The deadline comes just days after Trump parted ways with his initial legal team amid a reported dispute over how to respond to the charge. Trump is still contending, contrary to evidence, that his election loss to Democratic President Joe Biden was the result of widespread fraud.
The rampage by Trump followers was intended to stop the Senate from certifying Biden’s Nov. 3 election win.
Republican Senator John Cornyn – one of the 100 members of the Senate who will serve as jurors in Trump’s second impeachment trial – said that argument would be “really not material” to the charge that Trump’s remarks urging supporters to “fight” on Jan. 6 led to the attack on the Capitol that left five dead.
“I think it would be a disservice to the president’s own defense to get bogged down in things that really aren’t before the Senate,” Cornyn, a former Texas Supreme Court judge, told reporters on Monday.

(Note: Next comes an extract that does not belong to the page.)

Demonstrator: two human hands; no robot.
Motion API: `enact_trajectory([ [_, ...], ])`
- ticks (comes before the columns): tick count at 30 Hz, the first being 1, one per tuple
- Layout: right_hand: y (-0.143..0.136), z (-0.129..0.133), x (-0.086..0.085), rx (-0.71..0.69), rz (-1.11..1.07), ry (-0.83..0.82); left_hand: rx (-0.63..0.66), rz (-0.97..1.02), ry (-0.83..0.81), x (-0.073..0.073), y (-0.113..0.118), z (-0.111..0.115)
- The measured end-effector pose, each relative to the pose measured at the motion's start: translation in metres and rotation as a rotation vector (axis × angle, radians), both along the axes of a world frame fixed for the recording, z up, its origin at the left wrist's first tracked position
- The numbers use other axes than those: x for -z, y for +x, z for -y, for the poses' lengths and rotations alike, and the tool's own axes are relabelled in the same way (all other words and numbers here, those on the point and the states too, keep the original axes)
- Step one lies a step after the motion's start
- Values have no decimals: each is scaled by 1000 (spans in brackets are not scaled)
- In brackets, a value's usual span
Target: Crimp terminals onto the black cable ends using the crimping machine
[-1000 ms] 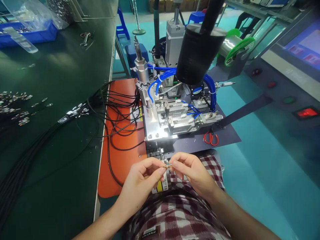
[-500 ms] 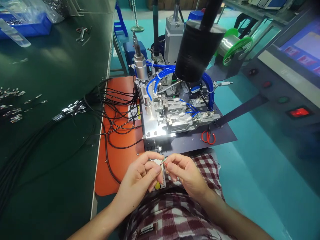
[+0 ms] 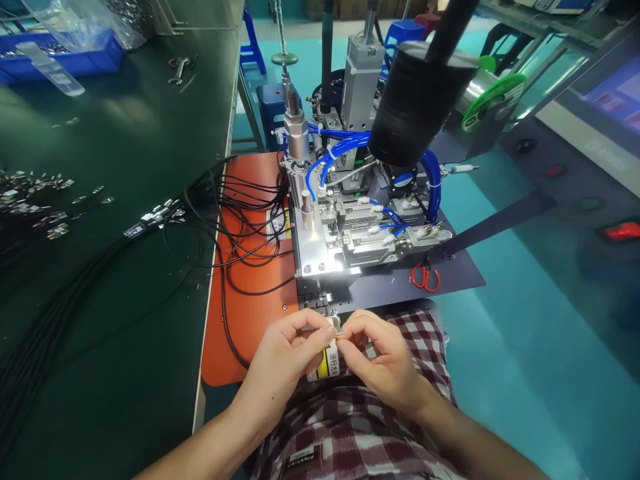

One of Trump’s recently hired lawyers, David Schoen, called the process “completely unconstitutional” in an interview with Fox News on Monday but did not outline the former president’s legal strategy.
“I think it’s also the most ill-advised legislative action that I’ve seen in my lifetime,” Schoen said. “It is tearing the country apart at a time when we don’t need anything like that.”
In addition to Trump’s deadline, the nine House Democrats serving as impeachment managers – essentially the prosecutors of the case – need to file their initial briefs on Tuesday, ahead of the trial getting started next week.
The impeachment managers could disclose on Tuesday whom they plan to call as witnesses, a list expected to be brief as the leaders of both parties have expressed a desire to keep the trial short to allow them to return to legislative business.